Sono diversi anni che lo andiamo dicendo, ma fino a quando il concetto non viene ribadito da un illustre addetto ai lavori sembra sempre che si tratti soltanto dei vacui vaneggiamenti di vecchie cariatidi del joypad che non sanno (o non vogliono) più emozionarsi di fronte a nulla. Non nego di aver pensato di me la stessa cosa quando, di fronte all’ennesimo colosso del game design contemporaneo, avvertivo lo sconveniente spettro del deja-vu appollaiato sulla mia spalla… Non di meno, vi giuro di aver ormai perso il conto delle volte in cui ho scacciato a forza il sospetto che, setting, asset e prospettiva a parte, esperienze di gioco come quelle proposte da Assassin’s Creed, Far Cry, Tomb Raider, Spiderman e compagnia danzante fossero sostanzialmente sovrapponibili.

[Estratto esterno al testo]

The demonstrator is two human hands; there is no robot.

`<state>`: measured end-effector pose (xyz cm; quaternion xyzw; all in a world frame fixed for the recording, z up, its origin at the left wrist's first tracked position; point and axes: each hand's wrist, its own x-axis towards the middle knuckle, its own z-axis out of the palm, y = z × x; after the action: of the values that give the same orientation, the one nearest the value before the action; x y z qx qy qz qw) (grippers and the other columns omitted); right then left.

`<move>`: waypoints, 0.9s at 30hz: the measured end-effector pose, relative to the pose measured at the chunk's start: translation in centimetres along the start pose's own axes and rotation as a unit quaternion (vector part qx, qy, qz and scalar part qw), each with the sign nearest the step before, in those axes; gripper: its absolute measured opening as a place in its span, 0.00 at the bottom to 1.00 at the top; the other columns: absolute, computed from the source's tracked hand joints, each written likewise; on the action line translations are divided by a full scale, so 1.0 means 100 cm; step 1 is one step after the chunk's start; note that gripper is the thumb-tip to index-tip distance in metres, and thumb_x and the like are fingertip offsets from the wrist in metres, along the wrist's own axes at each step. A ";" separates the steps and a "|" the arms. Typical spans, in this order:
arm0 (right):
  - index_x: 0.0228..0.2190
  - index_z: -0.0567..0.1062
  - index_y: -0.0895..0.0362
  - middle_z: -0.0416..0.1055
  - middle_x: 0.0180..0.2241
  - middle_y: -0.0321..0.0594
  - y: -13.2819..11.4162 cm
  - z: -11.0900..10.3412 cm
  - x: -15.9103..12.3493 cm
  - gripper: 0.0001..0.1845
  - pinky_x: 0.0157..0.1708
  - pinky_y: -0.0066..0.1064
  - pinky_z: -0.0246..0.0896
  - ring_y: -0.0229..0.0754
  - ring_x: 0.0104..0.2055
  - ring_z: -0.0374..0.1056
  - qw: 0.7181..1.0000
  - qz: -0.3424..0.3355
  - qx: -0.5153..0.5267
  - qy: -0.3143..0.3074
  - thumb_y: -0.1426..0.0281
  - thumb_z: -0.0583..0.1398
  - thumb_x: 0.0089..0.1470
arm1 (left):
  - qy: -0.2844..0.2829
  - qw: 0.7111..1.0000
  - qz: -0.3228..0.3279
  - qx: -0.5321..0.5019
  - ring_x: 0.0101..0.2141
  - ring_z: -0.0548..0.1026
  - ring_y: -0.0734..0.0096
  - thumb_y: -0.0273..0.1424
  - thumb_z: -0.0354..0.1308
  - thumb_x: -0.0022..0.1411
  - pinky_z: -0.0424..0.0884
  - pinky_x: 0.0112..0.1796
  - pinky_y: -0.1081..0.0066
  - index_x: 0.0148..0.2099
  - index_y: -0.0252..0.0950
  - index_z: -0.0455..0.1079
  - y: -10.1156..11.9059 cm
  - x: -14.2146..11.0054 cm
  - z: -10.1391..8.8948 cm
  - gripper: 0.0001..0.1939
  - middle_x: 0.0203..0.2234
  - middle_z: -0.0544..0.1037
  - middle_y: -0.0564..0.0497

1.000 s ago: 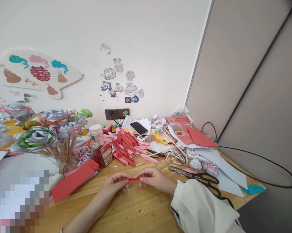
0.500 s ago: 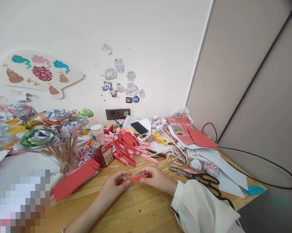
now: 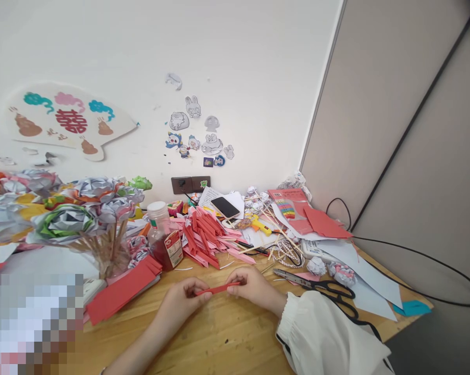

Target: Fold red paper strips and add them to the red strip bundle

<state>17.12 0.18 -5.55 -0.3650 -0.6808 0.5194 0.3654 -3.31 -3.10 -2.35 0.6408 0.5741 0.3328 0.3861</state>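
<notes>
A narrow folded strip of red paper (image 3: 219, 288) stretches between my hands just above the table front. My left hand (image 3: 188, 297) pinches its left end between thumb and fingers. At the other end, my right hand (image 3: 248, 286) grips it the same way. Behind them lies a heap of folded red and pink paper strips (image 3: 206, 234). A stack of flat red paper (image 3: 125, 289) is left of my left hand. To the right of my right hand rest black-handled scissors (image 3: 317, 286).
A glass jar (image 3: 162, 239) with a white lid stands behind my left hand. Paper flowers (image 3: 66, 221) crowd the left side. Farther back are a phone (image 3: 224, 207), a yellow glue gun (image 3: 260, 225) and a string of beads (image 3: 285, 253). A black cable (image 3: 426, 251) loops off the right edge.
The red paper strip looks narrower, seen more edge-on, while both hands keep hold of its ends. The whole view has shifted slightly.
</notes>
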 end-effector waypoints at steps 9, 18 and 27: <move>0.29 0.74 0.61 0.74 0.26 0.40 -0.003 -0.002 -0.001 0.20 0.28 0.29 0.63 0.36 0.25 0.68 0.999 0.016 0.043 -0.010 0.56 0.65 0.42 | 0.015 1.000 -0.015 -0.015 0.23 0.71 0.67 0.47 0.60 0.41 0.64 0.26 0.72 0.26 0.35 0.72 0.000 0.001 -0.005 0.19 0.19 0.76 0.52; 0.29 0.73 0.61 0.75 0.27 0.42 -0.003 -0.002 -0.001 0.22 0.24 0.29 0.61 0.34 0.20 0.65 0.996 0.038 0.075 -0.013 0.54 0.65 0.40 | 0.005 0.996 -0.034 -0.077 0.24 0.71 0.68 0.49 0.64 0.36 0.64 0.27 0.72 0.27 0.34 0.72 -0.004 0.005 -0.005 0.23 0.19 0.76 0.53; 0.33 0.70 0.61 0.75 0.28 0.41 -0.007 -0.001 -0.005 0.21 0.25 0.27 0.60 0.33 0.21 0.65 0.997 0.023 0.069 -0.039 0.55 0.61 0.47 | 0.011 0.986 -0.035 -0.161 0.24 0.72 0.68 0.51 0.65 0.37 0.65 0.28 0.71 0.29 0.35 0.72 -0.013 0.006 -0.002 0.25 0.19 0.76 0.53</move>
<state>17.35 -0.34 -4.94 -0.3340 -0.6485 0.5870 0.3511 -4.00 -2.39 -3.37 0.5463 0.5396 0.4139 0.4891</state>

Ora, non posso essere del tutto certo che il buon David Jaffe, sommo artefice della classica trilogia di God of War, si riferisse esplicitamente a questi progetti quando ha parlato del rischio che i Tripla A siano condannati a morire di ripetitività, fatto sta che nel momento in cui ho letto le sue parole in giro sul web mi è subito balzata alla mente l’immagine del mio alter ego virtuale che vaga per la consueta immensità di pittoreschi solidi in cerca di collectible, nella vana attesa di incappare in una Quest che dia un senso al tutto. E già perché, salvata la pace di rare ed illustri eccezioni cui tutti sapranno dare presto un nome, è proprio questo che ci ritroviamo a fare subito dopo aver istallato l’ennesimo blockbuster stagionale sull’hard disk della nostra console preferita.

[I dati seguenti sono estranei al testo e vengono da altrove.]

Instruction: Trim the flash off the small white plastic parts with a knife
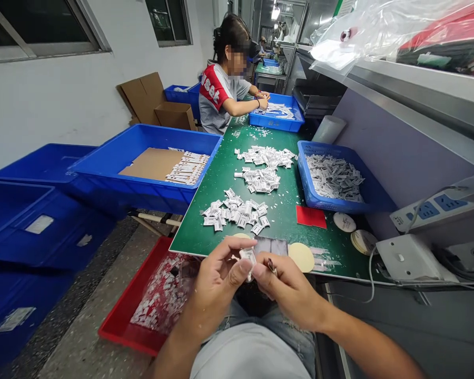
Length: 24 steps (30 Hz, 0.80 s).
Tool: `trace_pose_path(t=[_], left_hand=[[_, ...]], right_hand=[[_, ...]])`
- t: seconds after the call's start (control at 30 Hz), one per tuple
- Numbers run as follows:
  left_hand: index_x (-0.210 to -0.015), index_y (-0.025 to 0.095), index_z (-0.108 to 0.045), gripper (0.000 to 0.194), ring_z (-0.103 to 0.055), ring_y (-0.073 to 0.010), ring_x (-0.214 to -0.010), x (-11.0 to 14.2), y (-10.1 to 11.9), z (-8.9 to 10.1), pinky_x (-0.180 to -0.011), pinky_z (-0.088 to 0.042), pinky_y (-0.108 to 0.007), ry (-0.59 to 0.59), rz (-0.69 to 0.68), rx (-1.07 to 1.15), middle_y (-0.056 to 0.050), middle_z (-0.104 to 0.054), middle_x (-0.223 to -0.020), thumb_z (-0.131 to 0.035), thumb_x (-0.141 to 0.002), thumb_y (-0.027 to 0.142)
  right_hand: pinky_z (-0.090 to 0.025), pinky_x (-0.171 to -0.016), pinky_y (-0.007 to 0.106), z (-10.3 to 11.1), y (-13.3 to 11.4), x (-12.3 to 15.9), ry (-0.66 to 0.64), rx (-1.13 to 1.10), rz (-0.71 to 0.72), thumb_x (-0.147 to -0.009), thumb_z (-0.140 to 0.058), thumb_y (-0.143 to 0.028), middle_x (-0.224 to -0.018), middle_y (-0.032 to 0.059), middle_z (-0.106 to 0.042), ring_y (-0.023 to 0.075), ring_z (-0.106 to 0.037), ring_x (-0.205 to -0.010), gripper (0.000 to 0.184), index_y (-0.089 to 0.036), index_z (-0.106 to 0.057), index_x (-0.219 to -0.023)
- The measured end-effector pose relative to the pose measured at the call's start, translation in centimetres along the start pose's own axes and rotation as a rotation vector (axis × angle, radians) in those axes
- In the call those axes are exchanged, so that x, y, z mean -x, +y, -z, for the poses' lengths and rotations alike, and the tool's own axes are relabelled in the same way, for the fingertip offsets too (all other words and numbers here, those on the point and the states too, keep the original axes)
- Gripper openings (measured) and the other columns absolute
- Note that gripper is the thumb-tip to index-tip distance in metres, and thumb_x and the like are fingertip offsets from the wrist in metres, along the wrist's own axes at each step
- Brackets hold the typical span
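Close to my body, at the near edge of the green table, my left hand [225, 273] pinches a small white plastic part [247, 256] between thumb and fingers. My right hand [286, 281] meets it from the other side, its thumb tip against the part. Out of the right fist pokes the end of a thin, dark brown object [272, 266]; the fingers cover the rest, so its kind is unclear. Just beyond my hands lies a loose pile of similar white parts [237, 210], with two more piles [263, 179] [266, 156] behind it.
A blue basket [306, 179] full of white parts stands right, near a red card [311, 217] and round yellowish discs [301, 257]. Blue bins [142, 131] line the left. Below, a red tray [120, 321] holds scraps. Across the table a co-worker [225, 79] handles pieces over a blue tray [276, 123].
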<state>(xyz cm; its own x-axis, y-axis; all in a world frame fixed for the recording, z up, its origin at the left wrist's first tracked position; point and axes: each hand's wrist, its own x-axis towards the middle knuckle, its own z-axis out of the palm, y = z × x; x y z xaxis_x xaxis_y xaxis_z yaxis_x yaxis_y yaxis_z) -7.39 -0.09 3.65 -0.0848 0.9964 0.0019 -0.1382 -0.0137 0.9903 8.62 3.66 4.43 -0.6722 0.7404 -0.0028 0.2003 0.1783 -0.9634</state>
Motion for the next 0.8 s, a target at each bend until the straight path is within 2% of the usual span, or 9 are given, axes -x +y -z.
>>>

Come anticipato in apertura, la piaga in cui l’autore statunitense rigira il dito è in realtà lì da parecchio e seguita ad espandersi di “must buy” in “must buy” a conseguenza di un circolo vizioso che piega la creatività alle esigenze dell’investimento. Riproponendo dinamiche care al cinema più popolare, chi finanzia la produzione di questo o quel colosso multimilionario si attende, in altre parole, un ritorno economico adeguato allo sforzo profuso, il che spinge game designer e collaboratori a puntare sull’usato sicuro, laddove per “usato sicuro” si intendono format strutturali e soluzioni concettuali ben collaudate. Sulla base di questa premessa, l’eventuale volontà di valicare i binari e sovvertire i dogmi diventa chiaramente il più grave dei peccati: un vero attentato alla distorta tradizione del successo e, per estensione, un lusso che quasi nessuno osa più permettersi, pena l’esclusione preventiva dal tavolo dei grandi e l’implicita condanna ad una pericolante esistenza da indipendente. Ne deriva un desolante scenario da fast-food, in cui il videogame viene concepito e sviluppato in relazione alle aspettative che gli indici di gradimento attribuiscono all’utente medio, piuttosto che alle naturali esigenze di un parto creativo. Il risultato di un simile processo non può ovviamente riflettere gli estremi di un’opera autoriale, ma solo l’effimera avvenenza di un prodotto in cui c’è tutto ciò che ci si aspetta di trovare, ad eccezione dell’unica cosa che dovrebbe esserci davvero e cioè un’identità.

A questo punto potrei facilmente perdermi in tutta una serie di paralleli volti ad amplificare l’allarme lanciato da Jaffe o irrobustire i ricami che gli ho cucito intorno con qualche bell’esempio calzante, ma sono convinto che il nocciolo della questione non consista più nel riconoscere l’esistenza di questa problematica, bensì nel comprendere come se ne possa venire fuori. E se davvero esista la possibilità di venirne fuori.
Spoiler: superfluo, per non dire inutile, evocare una maggiore attenzione delle Major nei confronti della scena indipendente… Anche perché, da un po di tempo, essa sembra ispirarsi alla galassia dei Tripla A molto di più di quanto non accada in ritorno.